**TASK TO CARRY OUT**
Output the full listing exactly as written, with no pictures in it.

##########

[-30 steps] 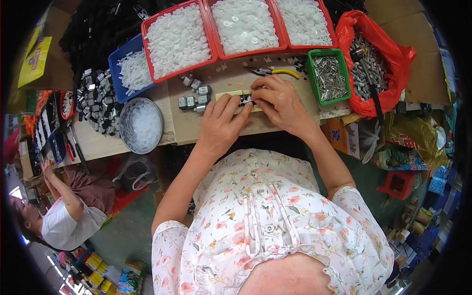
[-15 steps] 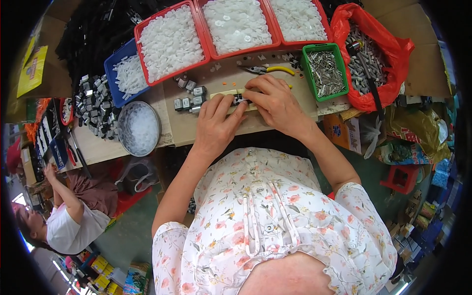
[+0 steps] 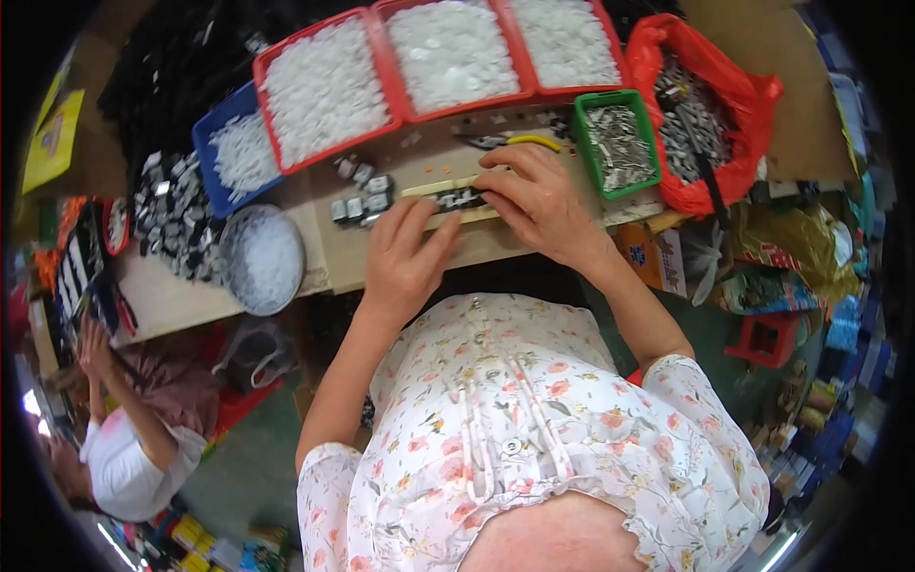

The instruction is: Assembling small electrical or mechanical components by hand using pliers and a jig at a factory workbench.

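A narrow pale strip-like holder [image 3: 441, 183] lies on the workbench before me, with a row of small black-and-silver parts [image 3: 459, 199] set along it. My left hand [image 3: 405, 259] is at the holder's left end, thumb and fingers apart, with nothing seen between them. Over the right end, my right hand [image 3: 545, 205] has its fingers curled and its thumb close to the parts; what its fingertips grip is hidden. Several small black-and-silver blocks [image 3: 355, 207] stand left of the holder.
Red trays [image 3: 400, 107] of white pieces line the back, beside a blue tray [image 3: 203, 145]. A metal bowl [image 3: 297, 250] sits left. Yellow-handled pliers [image 3: 534, 141], a green basket [image 3: 583, 143] of metal pins and a red bag [image 3: 762, 124] are right. Another person [image 3: 143, 458] works at far left.
My left hand has drawn back from the parts and its fingers have parted, uncovering the row. My right hand stays at the right end. The view has shifted slightly.
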Demonstrator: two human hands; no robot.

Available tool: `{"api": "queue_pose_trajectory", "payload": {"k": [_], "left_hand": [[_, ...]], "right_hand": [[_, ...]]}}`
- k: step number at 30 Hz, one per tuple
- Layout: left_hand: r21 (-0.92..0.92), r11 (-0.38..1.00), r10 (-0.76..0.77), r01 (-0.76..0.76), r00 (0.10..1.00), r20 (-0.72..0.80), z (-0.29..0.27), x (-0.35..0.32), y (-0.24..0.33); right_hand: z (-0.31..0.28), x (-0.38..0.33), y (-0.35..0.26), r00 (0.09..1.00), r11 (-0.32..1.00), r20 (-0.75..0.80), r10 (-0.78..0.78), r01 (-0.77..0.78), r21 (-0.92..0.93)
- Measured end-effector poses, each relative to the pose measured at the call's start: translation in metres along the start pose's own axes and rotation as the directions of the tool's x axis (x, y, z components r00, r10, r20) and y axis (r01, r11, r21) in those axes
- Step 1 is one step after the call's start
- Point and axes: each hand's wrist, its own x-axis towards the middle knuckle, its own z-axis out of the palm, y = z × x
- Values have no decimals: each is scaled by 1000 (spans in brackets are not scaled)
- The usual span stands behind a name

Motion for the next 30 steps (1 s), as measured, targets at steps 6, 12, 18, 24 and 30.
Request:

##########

**RESULT FOR THIS EXERCISE**
[-30 steps] 
[-15 steps] 
[+0 steps] 

The instruction is: Assembling small electrical or mechanical components by hand using pliers and a jig at a factory workbench.

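A narrow pale strip-like holder [image 3: 441, 183] lies on the workbench before me, with a row of small black-and-silver parts [image 3: 459, 199] set along it. My left hand [image 3: 405, 259] is at the holder's left end, thumb and fingers apart, with nothing seen between them. Over the right end, my right hand [image 3: 545, 205] has its fingers curled and its thumb close to the parts; what its fingertips grip is hidden. Several small black-and-silver blocks [image 3: 355, 207] stand left of the holder.
Red trays [image 3: 400, 107] of white pieces line the back, beside a blue tray [image 3: 203, 145]. A metal bowl [image 3: 297, 250] sits left. Yellow-handled pliers [image 3: 534, 141], a green basket [image 3: 583, 143] of metal pins and a red bag [image 3: 762, 124] are right. Another person [image 3: 143, 458] works at far left.
My left hand has drawn back from the parts and its fingers have parted, uncovering the row. My right hand stays at the right end. The view has shifted slightly.
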Demonstrator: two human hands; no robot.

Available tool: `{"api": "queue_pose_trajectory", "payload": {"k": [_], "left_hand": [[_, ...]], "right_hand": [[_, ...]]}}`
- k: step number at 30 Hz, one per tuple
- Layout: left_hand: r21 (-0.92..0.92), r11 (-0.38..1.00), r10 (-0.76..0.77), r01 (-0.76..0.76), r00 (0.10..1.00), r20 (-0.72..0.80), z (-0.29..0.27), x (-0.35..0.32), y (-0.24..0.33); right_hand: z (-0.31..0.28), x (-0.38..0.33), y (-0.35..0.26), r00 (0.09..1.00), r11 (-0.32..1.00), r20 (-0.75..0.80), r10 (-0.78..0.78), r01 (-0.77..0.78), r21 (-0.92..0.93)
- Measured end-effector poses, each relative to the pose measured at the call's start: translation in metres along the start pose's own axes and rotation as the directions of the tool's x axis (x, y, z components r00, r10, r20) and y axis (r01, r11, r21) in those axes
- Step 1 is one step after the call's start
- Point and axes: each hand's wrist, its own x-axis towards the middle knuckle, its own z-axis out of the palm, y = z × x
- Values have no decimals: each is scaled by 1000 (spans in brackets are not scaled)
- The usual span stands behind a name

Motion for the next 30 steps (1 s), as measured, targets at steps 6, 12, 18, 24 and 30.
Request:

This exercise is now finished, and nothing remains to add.